WHAT NEEDS TO BE DONE:
Copy out the listing below, keeping every character as is.

○ ○ ○ ○

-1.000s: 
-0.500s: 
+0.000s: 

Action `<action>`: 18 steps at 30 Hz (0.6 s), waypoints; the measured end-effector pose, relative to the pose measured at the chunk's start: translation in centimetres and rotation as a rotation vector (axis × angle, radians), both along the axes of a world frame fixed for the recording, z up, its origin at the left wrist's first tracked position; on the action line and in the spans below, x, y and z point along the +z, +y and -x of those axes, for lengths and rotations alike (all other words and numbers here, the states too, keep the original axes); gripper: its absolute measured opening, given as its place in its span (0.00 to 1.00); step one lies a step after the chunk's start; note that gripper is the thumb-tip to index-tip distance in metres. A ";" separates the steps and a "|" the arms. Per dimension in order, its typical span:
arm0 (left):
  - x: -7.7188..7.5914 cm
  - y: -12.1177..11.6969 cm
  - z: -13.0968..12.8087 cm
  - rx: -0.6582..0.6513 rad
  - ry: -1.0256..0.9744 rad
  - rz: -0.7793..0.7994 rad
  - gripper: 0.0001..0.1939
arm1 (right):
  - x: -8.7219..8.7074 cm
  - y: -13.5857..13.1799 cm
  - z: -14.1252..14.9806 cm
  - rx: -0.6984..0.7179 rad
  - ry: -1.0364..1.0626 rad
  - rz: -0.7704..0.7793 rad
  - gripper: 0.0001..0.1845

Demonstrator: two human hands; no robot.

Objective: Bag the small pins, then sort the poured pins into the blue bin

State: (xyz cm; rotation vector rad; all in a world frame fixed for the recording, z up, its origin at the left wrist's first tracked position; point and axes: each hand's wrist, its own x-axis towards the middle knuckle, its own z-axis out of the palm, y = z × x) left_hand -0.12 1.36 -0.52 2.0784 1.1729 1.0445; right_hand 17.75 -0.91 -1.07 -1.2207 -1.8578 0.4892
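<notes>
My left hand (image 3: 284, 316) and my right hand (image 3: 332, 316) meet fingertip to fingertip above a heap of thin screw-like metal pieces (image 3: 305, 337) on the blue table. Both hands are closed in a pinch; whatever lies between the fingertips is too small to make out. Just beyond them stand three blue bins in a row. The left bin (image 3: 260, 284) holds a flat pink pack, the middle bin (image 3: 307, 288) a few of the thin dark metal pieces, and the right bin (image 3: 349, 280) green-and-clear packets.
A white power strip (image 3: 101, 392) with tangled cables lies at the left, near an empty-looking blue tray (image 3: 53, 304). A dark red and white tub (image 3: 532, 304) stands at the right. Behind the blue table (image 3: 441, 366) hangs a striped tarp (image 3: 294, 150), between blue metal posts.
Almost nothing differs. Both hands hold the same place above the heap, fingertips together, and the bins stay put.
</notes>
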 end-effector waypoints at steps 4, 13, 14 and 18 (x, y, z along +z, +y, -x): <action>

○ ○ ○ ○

ANSWER FOR THE TASK:
-1.000s: 
-0.500s: 
+0.000s: 

Action `<action>`: 18 steps at 30 Hz (0.6 s), waypoints; the measured end-effector pose, relative to the pose measured at the chunk's start: translation in centimetres and rotation as a rotation vector (axis × angle, radians), both along the axes of a world frame fixed for the recording, z up, its origin at the left wrist's first tracked position; on the action line and in the spans below, x, y and z point along the +z, +y and -x of those axes, for lengths and rotations alike (all other words and numbers here, the states too, keep the original axes); gripper: its absolute measured opening, given as its place in its span (0.00 to 1.00); step one lies a step after the chunk's start; note that gripper is the thumb-tip to index-tip distance in metres. A ";" separates the steps and a "|" the arms. Per dimension in order, its typical span:
arm0 (left):
  - x: -7.7188..7.5914 cm
  - y: -12.1177..11.6969 cm
  - z: -13.0968..12.8087 cm
  - rx: -0.6582..0.6513 rad
  - ry: -1.0256..0.9744 rad
  - rz: -0.7793..0.7994 rad
  - gripper: 0.0001..0.1939
arm1 (right):
  - x: -8.7219..8.7074 cm
  - y: -13.5857..13.1799 cm
  - z: -14.1252..14.9806 cm
  - rx: -0.6984..0.7179 rad
  - ry: -1.0364..1.0626 rad
  - rz: -0.7704..0.7793 rad
  - gripper: 0.0001..0.1845

Demonstrator: two human hands; no robot.

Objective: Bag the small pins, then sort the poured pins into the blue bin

State: (xyz cm; rotation vector rad; all in a world frame fixed for the recording, z up, its origin at the left wrist's first tracked position; point and axes: each hand's wrist, its own x-axis towards the middle knuckle, its own z-axis out of the palm, y = z × x) left_hand -0.12 1.36 -0.52 2.0784 1.1729 1.0445; right_hand 17.75 -0.91 -1.07 -1.2207 -1.8578 0.4892
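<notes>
My left hand (image 3: 284, 316) and my right hand (image 3: 332, 316) meet fingertip to fingertip above a heap of thin screw-like metal pieces (image 3: 305, 337) on the blue table. Both hands are closed in a pinch; whatever lies between the fingertips is too small to make out. Just beyond them stand three blue bins in a row. The left bin (image 3: 260, 284) holds a flat pink pack, the middle bin (image 3: 307, 288) a few of the thin dark metal pieces, and the right bin (image 3: 349, 280) green-and-clear packets.
A white power strip (image 3: 101, 392) with tangled cables lies at the left, near an empty-looking blue tray (image 3: 53, 304). A dark red and white tub (image 3: 532, 304) stands at the right. Behind the blue table (image 3: 441, 366) hangs a striped tarp (image 3: 294, 150), between blue metal posts.
Almost nothing differs. Both hands hold the same place above the heap, fingertips together, and the bins stay put.
</notes>
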 end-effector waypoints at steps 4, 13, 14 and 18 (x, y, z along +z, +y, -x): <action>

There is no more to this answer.